> _Work to be completed_:
From the line containing "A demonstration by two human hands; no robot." to the end of the records below, output each line exactly; include both ends and nothing else.

> _Records from a collection_:
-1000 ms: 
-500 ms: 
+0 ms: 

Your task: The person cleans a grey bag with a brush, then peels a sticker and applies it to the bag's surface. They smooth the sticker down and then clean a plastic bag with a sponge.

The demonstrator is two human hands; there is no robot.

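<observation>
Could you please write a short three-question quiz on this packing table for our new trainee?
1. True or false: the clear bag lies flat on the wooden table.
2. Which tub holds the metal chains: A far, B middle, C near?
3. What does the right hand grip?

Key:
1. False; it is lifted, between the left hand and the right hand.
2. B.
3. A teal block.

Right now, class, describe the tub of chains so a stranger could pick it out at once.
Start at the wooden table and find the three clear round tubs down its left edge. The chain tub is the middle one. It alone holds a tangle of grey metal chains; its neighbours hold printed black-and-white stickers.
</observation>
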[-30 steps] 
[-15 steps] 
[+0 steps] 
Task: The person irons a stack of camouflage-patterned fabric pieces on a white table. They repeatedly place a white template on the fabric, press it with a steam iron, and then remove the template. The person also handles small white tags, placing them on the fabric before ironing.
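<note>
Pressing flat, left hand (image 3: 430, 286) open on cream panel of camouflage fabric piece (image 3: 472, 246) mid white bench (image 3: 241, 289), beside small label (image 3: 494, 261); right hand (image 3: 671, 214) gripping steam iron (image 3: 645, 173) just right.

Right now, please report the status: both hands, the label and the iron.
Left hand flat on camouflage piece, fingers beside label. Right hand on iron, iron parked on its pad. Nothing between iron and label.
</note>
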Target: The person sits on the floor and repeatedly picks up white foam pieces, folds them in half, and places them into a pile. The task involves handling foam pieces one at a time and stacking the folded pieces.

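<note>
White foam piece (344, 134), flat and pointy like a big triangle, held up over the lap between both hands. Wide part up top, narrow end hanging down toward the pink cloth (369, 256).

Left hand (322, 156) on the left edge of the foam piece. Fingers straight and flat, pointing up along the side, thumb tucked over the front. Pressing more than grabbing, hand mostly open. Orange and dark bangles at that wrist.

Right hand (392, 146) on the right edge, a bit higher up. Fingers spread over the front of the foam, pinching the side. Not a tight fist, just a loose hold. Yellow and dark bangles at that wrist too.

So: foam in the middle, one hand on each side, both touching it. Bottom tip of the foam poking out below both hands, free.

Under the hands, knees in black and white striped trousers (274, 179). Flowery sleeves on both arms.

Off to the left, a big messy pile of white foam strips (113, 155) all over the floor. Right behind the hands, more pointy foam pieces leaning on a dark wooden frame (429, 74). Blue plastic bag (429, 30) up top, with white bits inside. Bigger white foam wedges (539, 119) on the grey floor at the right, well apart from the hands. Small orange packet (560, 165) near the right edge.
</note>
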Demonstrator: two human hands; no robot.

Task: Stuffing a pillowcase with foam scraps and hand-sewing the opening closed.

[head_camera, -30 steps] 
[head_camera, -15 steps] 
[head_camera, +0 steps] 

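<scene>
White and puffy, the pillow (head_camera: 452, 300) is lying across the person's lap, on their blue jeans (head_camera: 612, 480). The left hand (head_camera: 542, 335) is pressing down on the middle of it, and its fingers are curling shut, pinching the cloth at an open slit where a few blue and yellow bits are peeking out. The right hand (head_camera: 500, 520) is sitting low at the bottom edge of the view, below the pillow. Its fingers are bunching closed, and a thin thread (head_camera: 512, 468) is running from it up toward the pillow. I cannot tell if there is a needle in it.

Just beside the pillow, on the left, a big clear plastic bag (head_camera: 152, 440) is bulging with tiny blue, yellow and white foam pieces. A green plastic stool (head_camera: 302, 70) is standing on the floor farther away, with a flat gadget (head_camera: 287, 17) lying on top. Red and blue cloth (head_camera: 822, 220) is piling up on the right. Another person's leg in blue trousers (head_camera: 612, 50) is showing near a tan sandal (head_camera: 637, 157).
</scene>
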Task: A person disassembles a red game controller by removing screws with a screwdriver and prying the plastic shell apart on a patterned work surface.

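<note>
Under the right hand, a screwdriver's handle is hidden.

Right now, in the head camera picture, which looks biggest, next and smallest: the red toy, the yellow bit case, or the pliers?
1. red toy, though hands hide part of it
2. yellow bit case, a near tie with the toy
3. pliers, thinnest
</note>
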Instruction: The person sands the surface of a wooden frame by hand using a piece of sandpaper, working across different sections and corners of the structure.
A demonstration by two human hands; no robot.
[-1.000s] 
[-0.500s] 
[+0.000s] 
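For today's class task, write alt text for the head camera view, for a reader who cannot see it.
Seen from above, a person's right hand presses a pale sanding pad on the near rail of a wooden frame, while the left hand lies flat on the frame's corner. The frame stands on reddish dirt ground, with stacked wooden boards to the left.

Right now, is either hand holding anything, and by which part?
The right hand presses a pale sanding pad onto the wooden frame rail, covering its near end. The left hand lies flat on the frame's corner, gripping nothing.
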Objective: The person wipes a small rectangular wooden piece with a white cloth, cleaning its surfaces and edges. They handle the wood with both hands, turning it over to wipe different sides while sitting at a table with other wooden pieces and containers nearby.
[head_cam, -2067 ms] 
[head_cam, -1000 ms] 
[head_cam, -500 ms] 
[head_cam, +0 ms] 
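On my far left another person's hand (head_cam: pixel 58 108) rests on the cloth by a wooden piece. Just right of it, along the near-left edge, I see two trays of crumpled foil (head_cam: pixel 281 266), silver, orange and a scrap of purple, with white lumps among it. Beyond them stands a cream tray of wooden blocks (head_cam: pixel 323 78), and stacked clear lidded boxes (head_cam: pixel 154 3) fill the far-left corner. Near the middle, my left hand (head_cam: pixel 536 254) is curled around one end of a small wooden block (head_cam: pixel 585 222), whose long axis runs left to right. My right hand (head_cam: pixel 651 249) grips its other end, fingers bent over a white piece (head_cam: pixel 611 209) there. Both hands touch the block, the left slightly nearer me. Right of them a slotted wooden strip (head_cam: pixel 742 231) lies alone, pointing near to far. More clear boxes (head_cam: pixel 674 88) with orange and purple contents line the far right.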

> _Written response_:
A demonstration by two human hands; no robot.
[-1.000s] 
[-0.500s] 
[+0.000s] 
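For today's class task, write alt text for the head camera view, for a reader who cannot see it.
Seen from above, a person's right hand presses a pale sanding pad on the near rail of a wooden frame, while the left hand lies flat on the frame's corner. The frame stands on reddish dirt ground, with stacked wooden boards to the left.

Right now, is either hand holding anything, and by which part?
The right hand presses a pale sanding pad onto the wooden frame rail, covering its near end. The left hand lies flat on the frame's corner, gripping nothing.
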Objective: The person wipes a small rectangular wooden piece with a white cloth, cleaning its surfaces and edges. They handle the wood with both hands, turning it over to wipe different sides while sitting at a table with other wooden pieces and containers nearby.
[head_cam, -2067 ms] 
[head_cam, -1000 ms] 
[head_cam, -500 ms] 
[head_cam, +0 ms] 
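On my far left another person's hand (head_cam: pixel 58 108) rests on the cloth by a wooden piece. Just right of it, along the near-left edge, I see two trays of crumpled foil (head_cam: pixel 281 266), silver, orange and a scrap of purple, with white lumps among it. Beyond them stands a cream tray of wooden blocks (head_cam: pixel 323 78), and stacked clear lidded boxes (head_cam: pixel 154 3) fill the far-left corner. Near the middle, my left hand (head_cam: pixel 536 254) is curled around one end of a small wooden block (head_cam: pixel 585 222), whose long axis runs left to right. My right hand (head_cam: pixel 651 249) grips its other end, fingers bent over a white piece (head_cam: pixel 611 209) there. Both hands touch the block, the left slightly nearer me. Right of them a slotted wooden strip (head_cam: pixel 742 231) lies alone, pointing near to far. More clear boxes (head_cam: pixel 674 88) with orange and purple contents line the far right.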

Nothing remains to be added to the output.